На спусках и подъемах толпы делались гуще, и стоял непрерывный стон криков. Солдаты, утопая по колена в грязи, на руках подхватывали орудия и фуры; бились кнуты, скользили копыта, лопались постромки и надрывались криками груди. Офицеры, заведывавшие движением, то вперед, то назад проезжали между обозами. Голоса их были слабо слышны посреди общего гула, и по лицам их видно было, что они отчаивались в возможности остановить этот беспорядок. «Voila le cher [„Вот дорогое] православное воинство“, подумал Болконский, вспоминая слова Билибина.

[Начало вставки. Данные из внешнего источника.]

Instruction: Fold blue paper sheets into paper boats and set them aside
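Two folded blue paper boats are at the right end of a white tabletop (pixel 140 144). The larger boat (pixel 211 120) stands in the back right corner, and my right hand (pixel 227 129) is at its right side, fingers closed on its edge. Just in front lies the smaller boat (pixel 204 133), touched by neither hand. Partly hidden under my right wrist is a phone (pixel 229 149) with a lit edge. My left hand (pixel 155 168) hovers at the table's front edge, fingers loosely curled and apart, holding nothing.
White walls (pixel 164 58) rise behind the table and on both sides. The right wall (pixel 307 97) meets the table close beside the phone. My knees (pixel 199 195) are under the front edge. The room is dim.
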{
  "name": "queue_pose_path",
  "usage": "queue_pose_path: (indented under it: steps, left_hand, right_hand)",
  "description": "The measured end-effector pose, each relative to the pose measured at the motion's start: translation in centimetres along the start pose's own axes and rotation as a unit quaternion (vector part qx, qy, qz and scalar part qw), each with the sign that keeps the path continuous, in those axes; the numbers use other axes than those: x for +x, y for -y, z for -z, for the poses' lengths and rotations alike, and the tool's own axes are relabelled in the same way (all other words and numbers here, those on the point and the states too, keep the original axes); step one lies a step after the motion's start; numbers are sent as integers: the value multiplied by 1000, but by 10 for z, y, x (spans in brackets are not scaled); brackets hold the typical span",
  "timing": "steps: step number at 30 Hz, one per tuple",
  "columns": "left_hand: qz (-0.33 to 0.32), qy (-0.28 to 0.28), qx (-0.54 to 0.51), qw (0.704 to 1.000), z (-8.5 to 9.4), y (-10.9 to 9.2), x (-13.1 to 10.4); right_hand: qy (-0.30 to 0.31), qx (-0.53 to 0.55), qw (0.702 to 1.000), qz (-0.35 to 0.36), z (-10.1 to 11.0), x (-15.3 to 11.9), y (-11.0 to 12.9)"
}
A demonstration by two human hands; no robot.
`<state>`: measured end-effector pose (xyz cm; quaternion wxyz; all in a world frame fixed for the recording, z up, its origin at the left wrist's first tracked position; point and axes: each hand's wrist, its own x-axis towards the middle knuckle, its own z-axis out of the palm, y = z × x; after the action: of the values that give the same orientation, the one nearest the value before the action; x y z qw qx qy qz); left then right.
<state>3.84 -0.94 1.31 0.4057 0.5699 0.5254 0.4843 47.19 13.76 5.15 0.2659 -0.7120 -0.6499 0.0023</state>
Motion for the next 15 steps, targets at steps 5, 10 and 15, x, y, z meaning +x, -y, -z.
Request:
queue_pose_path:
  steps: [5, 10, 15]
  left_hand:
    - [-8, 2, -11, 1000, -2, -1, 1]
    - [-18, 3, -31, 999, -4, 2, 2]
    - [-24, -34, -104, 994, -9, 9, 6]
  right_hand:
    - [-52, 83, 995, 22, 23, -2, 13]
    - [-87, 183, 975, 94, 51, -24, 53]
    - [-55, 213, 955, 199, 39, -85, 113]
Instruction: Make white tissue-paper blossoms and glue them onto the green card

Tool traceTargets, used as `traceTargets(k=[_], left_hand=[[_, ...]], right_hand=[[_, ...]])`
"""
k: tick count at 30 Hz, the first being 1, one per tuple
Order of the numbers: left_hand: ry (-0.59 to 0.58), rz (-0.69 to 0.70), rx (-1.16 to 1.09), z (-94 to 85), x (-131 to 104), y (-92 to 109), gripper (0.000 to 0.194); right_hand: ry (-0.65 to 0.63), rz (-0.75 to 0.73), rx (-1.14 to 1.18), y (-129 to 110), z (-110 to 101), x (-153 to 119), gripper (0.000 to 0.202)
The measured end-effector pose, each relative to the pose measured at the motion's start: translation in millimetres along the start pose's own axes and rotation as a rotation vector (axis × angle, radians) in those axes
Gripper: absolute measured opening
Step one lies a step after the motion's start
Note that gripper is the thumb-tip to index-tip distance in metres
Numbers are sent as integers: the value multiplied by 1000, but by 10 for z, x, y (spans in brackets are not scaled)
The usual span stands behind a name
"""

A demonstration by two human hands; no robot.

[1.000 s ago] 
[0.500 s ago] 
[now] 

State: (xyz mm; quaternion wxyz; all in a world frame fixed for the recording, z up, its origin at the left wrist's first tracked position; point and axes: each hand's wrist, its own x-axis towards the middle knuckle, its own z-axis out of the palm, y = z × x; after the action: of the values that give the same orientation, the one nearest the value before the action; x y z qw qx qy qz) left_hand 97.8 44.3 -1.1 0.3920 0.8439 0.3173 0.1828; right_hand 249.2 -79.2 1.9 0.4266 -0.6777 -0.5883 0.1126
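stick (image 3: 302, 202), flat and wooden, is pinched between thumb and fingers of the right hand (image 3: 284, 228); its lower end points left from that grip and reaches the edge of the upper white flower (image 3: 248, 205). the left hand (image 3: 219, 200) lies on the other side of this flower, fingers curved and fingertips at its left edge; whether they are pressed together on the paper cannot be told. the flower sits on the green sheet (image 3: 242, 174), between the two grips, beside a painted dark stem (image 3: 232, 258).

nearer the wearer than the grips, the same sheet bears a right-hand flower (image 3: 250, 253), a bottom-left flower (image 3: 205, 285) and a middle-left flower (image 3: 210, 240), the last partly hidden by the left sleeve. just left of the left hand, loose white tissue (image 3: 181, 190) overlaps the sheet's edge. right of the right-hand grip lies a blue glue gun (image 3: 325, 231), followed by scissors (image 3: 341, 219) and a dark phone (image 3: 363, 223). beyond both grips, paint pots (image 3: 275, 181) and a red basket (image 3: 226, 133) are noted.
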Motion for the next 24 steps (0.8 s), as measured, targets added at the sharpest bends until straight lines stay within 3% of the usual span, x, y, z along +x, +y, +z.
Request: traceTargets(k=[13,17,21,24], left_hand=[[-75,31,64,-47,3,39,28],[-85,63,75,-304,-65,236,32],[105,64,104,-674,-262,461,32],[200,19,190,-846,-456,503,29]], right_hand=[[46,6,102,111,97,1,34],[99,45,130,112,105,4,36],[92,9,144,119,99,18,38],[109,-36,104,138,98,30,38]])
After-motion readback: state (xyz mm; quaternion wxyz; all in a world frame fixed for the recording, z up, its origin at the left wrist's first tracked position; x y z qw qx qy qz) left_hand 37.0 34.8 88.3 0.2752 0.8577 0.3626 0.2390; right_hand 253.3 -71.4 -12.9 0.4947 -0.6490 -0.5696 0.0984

Желая спросить у кого нибудь из этих людей, где главнокомандующий, он подъехал к обозу. Прямо против него ехал странный, в одну лошадь, экипаж, видимо, устроенный домашними солдатскими средствами, представлявший середину между телегой, кабриолетом и коляской. В экипаже правил солдат и сидела под кожаным верхом за фартуком женщина, вся обвязанная платками. Князь Андрей подъехал и уже обратился с вопросом к солдату, когда его внимание обратили отчаянные крики женщины, сидевшей в кибиточке. Офицер, заведывавший обозом, бил солдата, сидевшего кучером в этой колясочке, за то, что он хотел объехать других, и плеть попадала по фартуку экипажа. Женщина пронзительно кричала. Увидав князя Андрея, она высунулась из под фартука и, махая худыми руками, выскочившими из под коврового платка, кричала:
– Адъютант! Господин адъютант!… Ради Бога… защитите… Что ж это будет?… Я лекарская жена 7 го егерского… не пускают; мы отстали, своих потеряли…
– В лепешку расшибу, заворачивай! – кричал озлобленный офицер на солдата, – заворачивай назад со шлюхой своею.